* [DATA BELOW]:
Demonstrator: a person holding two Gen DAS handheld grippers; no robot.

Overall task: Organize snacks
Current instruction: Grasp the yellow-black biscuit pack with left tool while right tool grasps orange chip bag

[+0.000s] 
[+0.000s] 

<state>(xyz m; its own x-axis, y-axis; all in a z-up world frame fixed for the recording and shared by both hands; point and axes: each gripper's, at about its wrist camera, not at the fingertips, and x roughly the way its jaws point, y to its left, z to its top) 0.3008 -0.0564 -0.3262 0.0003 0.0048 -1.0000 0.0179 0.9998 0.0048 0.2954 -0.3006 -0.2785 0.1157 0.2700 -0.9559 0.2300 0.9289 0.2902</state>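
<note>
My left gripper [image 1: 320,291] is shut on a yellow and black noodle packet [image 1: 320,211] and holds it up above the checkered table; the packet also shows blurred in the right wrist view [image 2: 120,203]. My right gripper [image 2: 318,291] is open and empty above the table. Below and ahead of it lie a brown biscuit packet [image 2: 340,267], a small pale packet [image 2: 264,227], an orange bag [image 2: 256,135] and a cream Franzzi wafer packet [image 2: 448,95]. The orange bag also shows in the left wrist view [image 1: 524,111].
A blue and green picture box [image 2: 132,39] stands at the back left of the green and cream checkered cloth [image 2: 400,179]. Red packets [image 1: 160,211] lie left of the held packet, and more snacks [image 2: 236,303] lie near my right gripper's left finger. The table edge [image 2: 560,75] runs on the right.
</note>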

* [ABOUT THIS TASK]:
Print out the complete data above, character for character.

* [REPLY]:
Demonstrator: a person holding two Gen DAS handheld grippers; no robot.

Overall task: Organize snacks
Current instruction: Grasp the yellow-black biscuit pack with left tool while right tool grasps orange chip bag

[+0.000s] 
[+0.000s] 

<state>(xyz m; its own x-axis, y-axis; all in a z-up world frame fixed for the recording and shared by both hands; point and axes: each gripper's, at about its wrist camera, not at the fingertips, and x roughly the way its jaws point, y to its left, z to its top) 0.3008 -0.0564 -0.3262 0.0003 0.0048 -1.0000 0.0179 0.9998 0.0048 0.2954 -0.3006 -0.2785 0.1157 0.2700 -0.9559 0.2300 0.9289 0.2902</state>
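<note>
My left gripper [image 1: 320,291] is shut on a yellow and black noodle packet [image 1: 320,211] and holds it up above the checkered table; the packet also shows blurred in the right wrist view [image 2: 120,203]. My right gripper [image 2: 318,291] is open and empty above the table. Below and ahead of it lie a brown biscuit packet [image 2: 340,267], a small pale packet [image 2: 264,227], an orange bag [image 2: 256,135] and a cream Franzzi wafer packet [image 2: 448,95]. The orange bag also shows in the left wrist view [image 1: 524,111].
A blue and green picture box [image 2: 132,39] stands at the back left of the green and cream checkered cloth [image 2: 400,179]. Red packets [image 1: 160,211] lie left of the held packet, and more snacks [image 2: 236,303] lie near my right gripper's left finger. The table edge [image 2: 560,75] runs on the right.
</note>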

This exercise has now been finished.